GeoSAM-3D: Geodesic Prompt Propagation for Open-Vocabulary 3D Scene Segmentation from Monocular Video
This work addresses the problem of interactive 3D segmentation from minimal input (monocular video, single click) for non-expert users, but the contribution is incremental as it combines existing foundation models with a graph-based propagation kernel.
GeoSAM-3D enables open-vocabulary 3D scene segmentation from monocular video by propagating user prompts via geodesic distance on a Gaussian scene graph, achieving reduced leakage and improved continuity around curved surfaces compared to Euclidean nearest neighbors.
Open-vocabulary 3D scene segmentation usually assumes RGB-D video, calibrated multi-view imagery, or a reconstructed mesh. GeoSAM-3D studies a lighter setting: a user uploads a short monocular video, clicks or names an object in one frame, and receives a propagated 3D mask over a Gaussian scene. The implementation combines frozen image and video foundation models with a monocular 3D Gaussian Splatting reconstruction and a differentiable graph-geodesic propagation kernel over Gaussian centroids.
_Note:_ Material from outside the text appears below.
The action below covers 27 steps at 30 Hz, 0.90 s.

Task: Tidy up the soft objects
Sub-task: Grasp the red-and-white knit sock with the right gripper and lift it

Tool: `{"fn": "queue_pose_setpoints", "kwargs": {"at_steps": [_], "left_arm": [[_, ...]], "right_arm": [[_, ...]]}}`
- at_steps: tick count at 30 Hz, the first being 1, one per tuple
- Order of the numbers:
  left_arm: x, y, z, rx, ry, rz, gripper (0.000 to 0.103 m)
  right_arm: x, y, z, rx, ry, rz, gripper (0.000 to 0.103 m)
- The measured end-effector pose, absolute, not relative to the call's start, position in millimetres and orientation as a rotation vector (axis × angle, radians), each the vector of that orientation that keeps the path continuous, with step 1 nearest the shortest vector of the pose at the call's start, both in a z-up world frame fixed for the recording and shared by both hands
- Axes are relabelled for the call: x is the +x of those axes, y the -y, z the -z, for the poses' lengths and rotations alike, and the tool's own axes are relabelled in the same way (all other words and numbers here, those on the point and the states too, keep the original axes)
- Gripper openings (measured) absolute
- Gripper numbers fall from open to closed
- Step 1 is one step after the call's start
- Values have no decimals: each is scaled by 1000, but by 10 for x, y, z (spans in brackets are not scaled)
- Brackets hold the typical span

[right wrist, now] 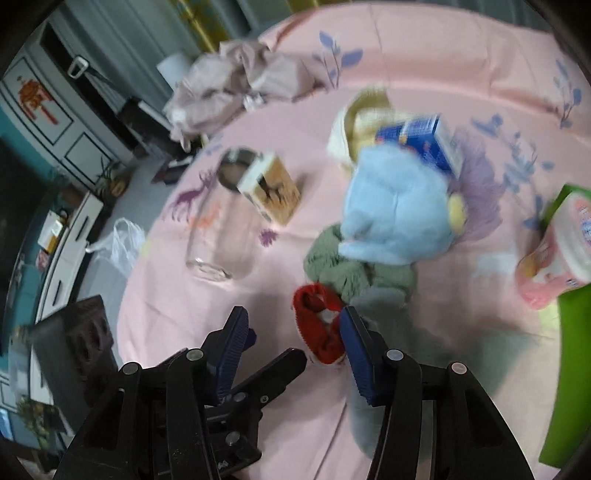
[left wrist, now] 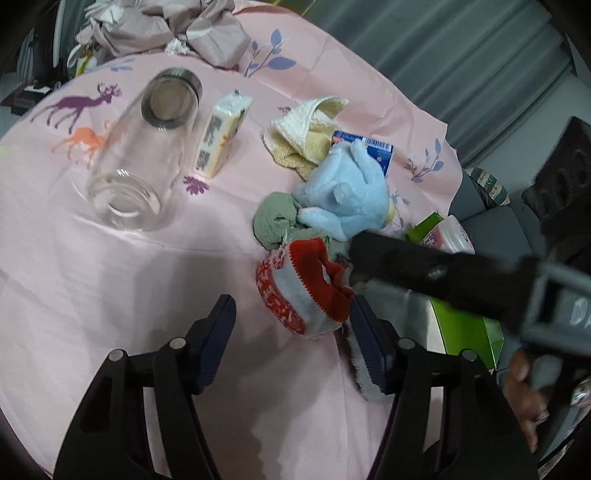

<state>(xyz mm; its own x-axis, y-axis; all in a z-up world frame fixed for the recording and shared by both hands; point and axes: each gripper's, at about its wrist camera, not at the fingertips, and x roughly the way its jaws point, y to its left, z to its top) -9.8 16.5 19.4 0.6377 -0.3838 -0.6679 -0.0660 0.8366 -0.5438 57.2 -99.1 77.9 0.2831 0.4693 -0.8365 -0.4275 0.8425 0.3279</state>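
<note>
The bench (left wrist: 74, 266) wears a pink cloth printed with deer and leaves. Well ahead of the left fingers (left wrist: 291, 345), at the far edge, lies a crumpled mauve sheet (left wrist: 155, 29). Ahead and left of them a clear jar (left wrist: 144, 151) lies on its side, a tissue pack (left wrist: 223, 134) just beside it. Ahead and right sits a blue plush (left wrist: 343, 188), with a yellow-white towel (left wrist: 306, 136) and a blue carton (left wrist: 364, 144) beyond it and a grey-green sock (left wrist: 277, 221) against its near side. Right of the fingers are a green box (left wrist: 465, 328) and a pink tub (right wrist: 557, 243).

A red-and-grey sock (left wrist: 299, 291) lies between the left fingers, which stand apart; its edge touches the right-hand pad, the other pad is clear. The right fingers (right wrist: 290, 354) are blurred and also apart, the sock's red cuff against one pad. A hand (left wrist: 524, 398) holds that gripper.
</note>
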Motion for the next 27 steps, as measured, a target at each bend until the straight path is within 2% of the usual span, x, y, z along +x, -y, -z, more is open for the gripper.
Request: {"fn": "queue_pose_setpoints", "kwargs": {"at_steps": [3, 5, 8, 11, 13, 16, 19, 27], "left_arm": [[-51, -131, -133, -563, -894, 188, 62], [-10, -107, -90, -561, -906, 182, 62], [52, -122, -23, -594, -932, 179, 61], [89, -123, -6, -615, -929, 190, 52], [97, -111, 1, -634, -924, 216, 40], [66, -101, -89, -621, -891, 220, 36], [-46, -142, -264, -581, -823, 221, 36], [-262, -323, -420, -545, -791, 186, 36]], "right_arm": [[721, 1007, -643, 76, -1187, -613, 53], [780, 1005, -559, 76, -1211, -604, 46], [811, 990, -417, 50, -1241, -595, 40], [843, 1004, -353, 49, -1243, -589, 35], [848, 1037, -344, 65, -1244, -593, 32], [803, 1065, -410, 94, -1223, -633, 31], [751, 1075, -550, 107, -1182, -679, 31], [586, 896, -676, 160, -1154, -797, 31]]}}
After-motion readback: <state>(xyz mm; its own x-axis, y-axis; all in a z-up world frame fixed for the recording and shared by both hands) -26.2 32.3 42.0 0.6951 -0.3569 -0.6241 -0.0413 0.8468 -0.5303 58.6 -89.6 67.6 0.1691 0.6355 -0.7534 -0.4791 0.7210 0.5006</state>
The central design choice is to propagate prompts by heat-kernel distance on the reconstructed scene graph, rather than by Euclidean nearest neighbors in 3D. This preserves continuity around curved surfaces and reduces leakage across nearby but disconnected objects. This paper describes the repository state, the mathematical kernel implemented in geosam3d.propagate, the feature head trained from Segment Anything masks, and the validation already present in the codebase. The evaluation protocol separates implementation validation, graph propagation quality, leakage control, and interactive latency.